Visual Studio then asks to which database we want to connect. This will be the database where we will deploy the function we are going to write. In our case, we want to deploy to the AdventureWorks database on our local machine (localhost). Notice that a default installation of SQL Server 2005 does not install the demonstration databases (AdventureWorks and AdventureWorksDW), if you did not install these demonstration databases, then use a different demo database, or rerun the SQL Server 2005 installation and select the advanced button to select individual items, where you then select the AdventureWorks database.

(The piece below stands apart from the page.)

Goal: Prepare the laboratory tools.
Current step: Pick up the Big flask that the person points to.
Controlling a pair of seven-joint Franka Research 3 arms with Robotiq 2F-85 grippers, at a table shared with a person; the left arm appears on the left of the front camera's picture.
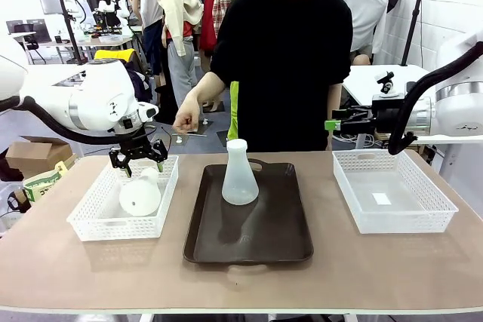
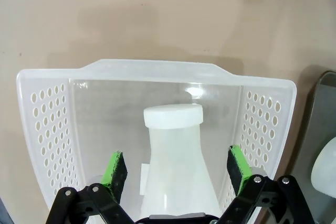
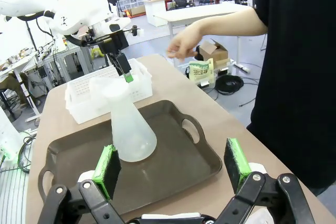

We click Add New reference and then we type localhost as server and select AdventureWorks as database. Click the Test Connection button to verify that all settings are correct. In the Add Database Reference, click the newly created reference and click OK.

Next, in the Solution Explorer (right side of the screen), right click the project name (RegularExpression) and select Add -> User-Defined Function. Type ContainsRegExp as function name.

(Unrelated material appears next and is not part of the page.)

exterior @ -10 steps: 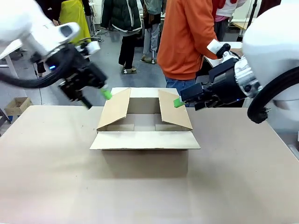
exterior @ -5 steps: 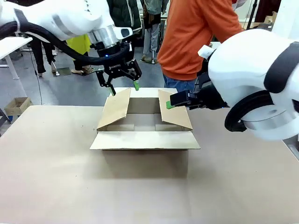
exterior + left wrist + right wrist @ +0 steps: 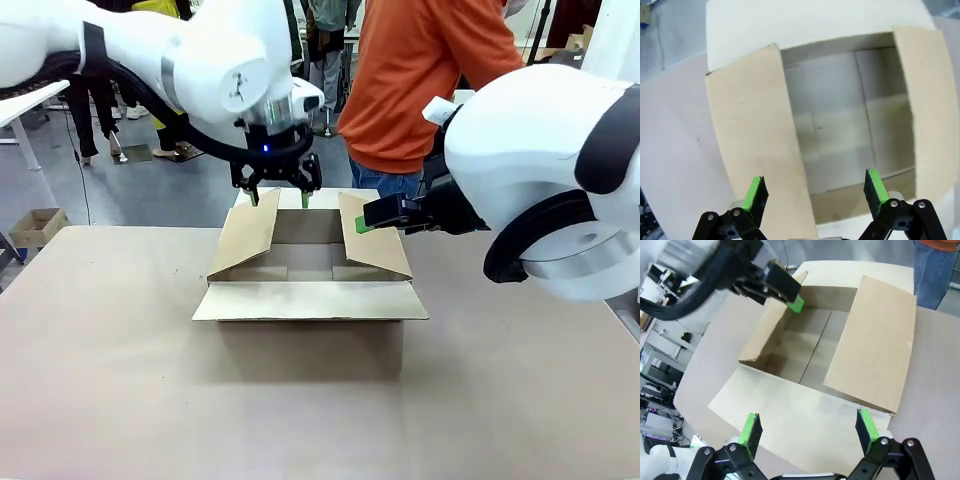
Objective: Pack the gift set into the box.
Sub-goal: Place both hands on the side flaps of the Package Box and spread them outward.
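You can't read any words, numbers or signs here. The box (image 3: 310, 300) is just plain brown card, outside and inside.

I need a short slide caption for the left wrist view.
Open left end effector hovering over the open, empty box.

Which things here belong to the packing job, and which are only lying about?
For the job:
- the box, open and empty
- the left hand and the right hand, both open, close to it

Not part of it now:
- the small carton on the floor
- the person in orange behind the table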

We then get the following code:

C#

using System;

using System.Data;

using System.Data.Sql;

using System.Data.SqlTypes;

using Microsoft.SqlServer.Server;

 

public partial class UserDefinedFunctions

{

      [Microsoft.SqlServer.Server.SqlFunction]

      public static SqlString ContainsRegExp()

      {

            // Put your code here

            return new SqlString("Hello");

      }

};

VB.NET

Imports System

Imports System.Data

Imports System.Data.Sql

Imports System.Data.SqlTypes

Imports Microsoft.SqlServer.Server

 

Partial Public Class UserDefinedFunctions

  <Microsoft.SqlServer.Server.SqlFunction()> _

  Public Shared Function ContainsRegExp() As SqlString

    ' Add your code here

    Return New SqlString("Hello")

  End Function

End Class

This is a partial class so that we may construct multiple functions, and we can place each function in a separate file. Also notice that the ContainsRegExp() function is preceded with the Microsoft.SqlServer.Server.SqlFunction attribute. In this way, Visual Studio knows that when we deploy this project, it must not only build the assembly and deploy this assembly to the SQL Server, but that it must also create a scalar function in the database, which points to this function in the assembly.

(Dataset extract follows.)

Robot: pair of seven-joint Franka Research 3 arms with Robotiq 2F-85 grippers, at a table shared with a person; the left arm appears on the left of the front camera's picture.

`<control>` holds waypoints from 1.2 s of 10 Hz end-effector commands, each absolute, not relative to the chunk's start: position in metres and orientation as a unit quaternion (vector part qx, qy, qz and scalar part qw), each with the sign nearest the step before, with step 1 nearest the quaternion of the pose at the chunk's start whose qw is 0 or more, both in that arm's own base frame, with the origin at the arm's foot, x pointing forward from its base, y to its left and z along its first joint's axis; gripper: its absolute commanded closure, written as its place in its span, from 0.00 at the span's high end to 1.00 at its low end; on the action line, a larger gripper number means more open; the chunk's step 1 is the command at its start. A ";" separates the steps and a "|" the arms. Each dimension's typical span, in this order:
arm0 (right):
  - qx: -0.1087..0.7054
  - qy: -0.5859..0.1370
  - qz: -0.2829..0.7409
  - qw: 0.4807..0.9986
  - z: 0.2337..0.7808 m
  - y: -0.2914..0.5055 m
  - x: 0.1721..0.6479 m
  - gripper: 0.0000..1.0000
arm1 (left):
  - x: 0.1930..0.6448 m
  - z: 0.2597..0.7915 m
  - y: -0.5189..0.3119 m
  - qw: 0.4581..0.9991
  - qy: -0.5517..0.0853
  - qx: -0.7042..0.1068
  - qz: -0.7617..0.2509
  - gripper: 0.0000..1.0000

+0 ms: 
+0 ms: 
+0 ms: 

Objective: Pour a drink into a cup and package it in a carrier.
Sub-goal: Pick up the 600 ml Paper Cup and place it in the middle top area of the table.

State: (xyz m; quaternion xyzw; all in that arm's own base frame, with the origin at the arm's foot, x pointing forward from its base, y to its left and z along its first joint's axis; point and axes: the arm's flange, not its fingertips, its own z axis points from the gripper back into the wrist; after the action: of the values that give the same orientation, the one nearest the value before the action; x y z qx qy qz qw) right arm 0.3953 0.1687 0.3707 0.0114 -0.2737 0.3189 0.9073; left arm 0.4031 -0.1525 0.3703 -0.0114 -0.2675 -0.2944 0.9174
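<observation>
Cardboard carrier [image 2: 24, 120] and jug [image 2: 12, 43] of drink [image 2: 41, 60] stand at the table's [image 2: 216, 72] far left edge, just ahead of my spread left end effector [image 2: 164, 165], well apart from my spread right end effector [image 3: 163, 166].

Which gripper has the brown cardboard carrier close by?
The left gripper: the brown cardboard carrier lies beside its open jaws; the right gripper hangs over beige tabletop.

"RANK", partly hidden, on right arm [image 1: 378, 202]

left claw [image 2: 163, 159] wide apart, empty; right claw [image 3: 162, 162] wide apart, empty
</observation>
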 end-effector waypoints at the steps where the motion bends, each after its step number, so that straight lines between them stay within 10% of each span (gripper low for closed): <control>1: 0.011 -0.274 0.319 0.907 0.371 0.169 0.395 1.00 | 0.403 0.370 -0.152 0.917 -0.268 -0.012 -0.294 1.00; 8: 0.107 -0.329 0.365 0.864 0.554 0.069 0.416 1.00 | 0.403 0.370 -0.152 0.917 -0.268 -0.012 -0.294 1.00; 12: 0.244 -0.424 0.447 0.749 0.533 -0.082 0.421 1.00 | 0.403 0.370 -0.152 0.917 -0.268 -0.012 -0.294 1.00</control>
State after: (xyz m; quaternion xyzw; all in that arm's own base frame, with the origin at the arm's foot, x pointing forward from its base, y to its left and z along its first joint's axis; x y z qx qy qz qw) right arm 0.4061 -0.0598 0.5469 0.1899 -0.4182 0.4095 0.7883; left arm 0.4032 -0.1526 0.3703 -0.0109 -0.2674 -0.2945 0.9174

We also see that by default, Visual Studio implements the traditional Hello World program to illustrate how to program a .NET scalar function. In the next step, we will change this implementation to suit our needs.

Implementing the ContainsRegExp function

We now change our code to reflect the idea we had in mind: given a string and a regular expression, return true if the regular expression occurs at least once in the string, else return false. However, while writing this, we have to keep in mind that the .NET code we write, will execute on a SQL Server, taking its input from SQL Server. As a consequence, we have to be carefull when we work with .NET types. For instance, in .NET a boolean can take two values: true or false. But in a database, a boolean (in SQL Server in fact a bit) can take three possible values: true, false and NULL. Because of that, .NET contains special types to write .NET code to run in the SQL Server database. These types are implemented in the System.Data.SqlTypes namespace. Here we find for instance a SqlBoolean type, of which the objects can represent a NULL as well, by setting the IsNull property to true. With this knowledge, we can change the signature of our function to reflect the fact that we take two strings as input, and return a Boolean:

C#

[Microsoft.SqlServer.Server.SqlFunction]

public static SqlBoolean ContainsRegExp(SqlString text, SqlString pattern)

VB.NET

<Microsoft.SqlServer.Server.SqlFunction()> _

Public Shared Function ContainsRegExp(ByVal text As SqlString, _

ByVal pattern As SqlString) As SqlBoolean

The remainder of the code is simply using the classes offered by the .NET framework: We use the RegEx class in the System.Text.RegularExpressions namespace. The only thing special is the conversion of the SqlString objects into String objects. The full code becomes:

C#

using System;

using System.Data;

using System.Data.Sql;

using System.Data.SqlTypes;

using Microsoft.SqlServer.Server;

using System.Text.RegularExpressions;

 

public partial class UserDefinedFunctions

{

      [Microsoft.SqlServer.Server.SqlFunction]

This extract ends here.